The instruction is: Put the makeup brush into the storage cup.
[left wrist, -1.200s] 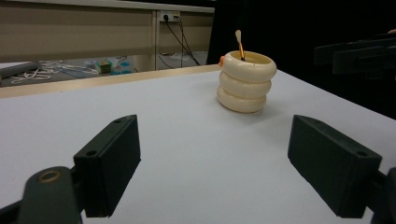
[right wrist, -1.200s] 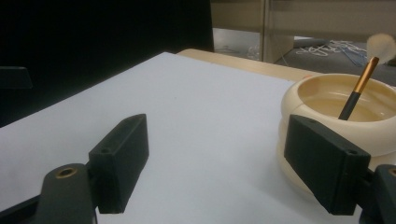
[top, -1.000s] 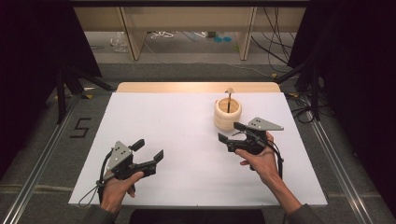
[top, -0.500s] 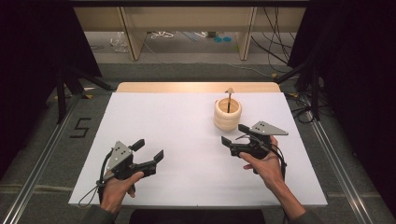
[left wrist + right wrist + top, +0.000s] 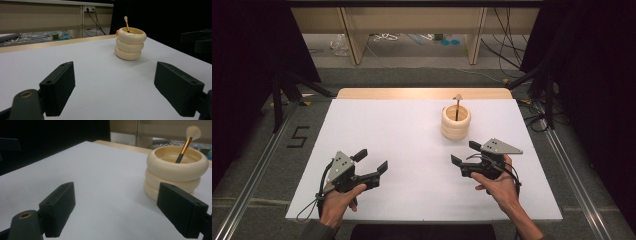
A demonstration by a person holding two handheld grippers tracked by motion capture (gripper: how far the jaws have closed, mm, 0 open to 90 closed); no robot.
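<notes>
A cream holder [image 5: 455, 122] made of three stacked rings stands on the white table [image 5: 402, 130], right of centre toward the far side. A makeup brush [image 5: 457, 101] with an orange ferrule stands in it, bristles up. My right gripper [image 5: 465, 153] is open and holds nothing, a short way in front of the holder and slightly to its right. My left gripper [image 5: 372, 161] rests open at the near left, far from the holder. The left gripper view has the holder [image 5: 130, 43] and brush [image 5: 126, 22] ahead beyond my left gripper [image 5: 117, 87]. In the right gripper view the holder [image 5: 176, 175] and brush [image 5: 186, 143] are close on the right, past my right gripper [image 5: 117, 210].
A wooden strip [image 5: 422, 93] runs along the table's far edge. Beyond it are shelf legs and cables on the floor [image 5: 402, 40]. A "5" [image 5: 298, 136] is marked on the floor at the left. Metal rails [image 5: 572, 180] flank the table.
My right gripper has drawn back toward the near edge, away from the holder, staying open. The left gripper has not moved.
</notes>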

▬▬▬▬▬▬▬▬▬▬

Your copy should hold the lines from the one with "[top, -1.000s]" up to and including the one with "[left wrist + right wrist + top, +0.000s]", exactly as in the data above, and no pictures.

[top, -1.000s] 
[top, -0.500s] 
[left wrist + right wrist + top, +0.000s] 

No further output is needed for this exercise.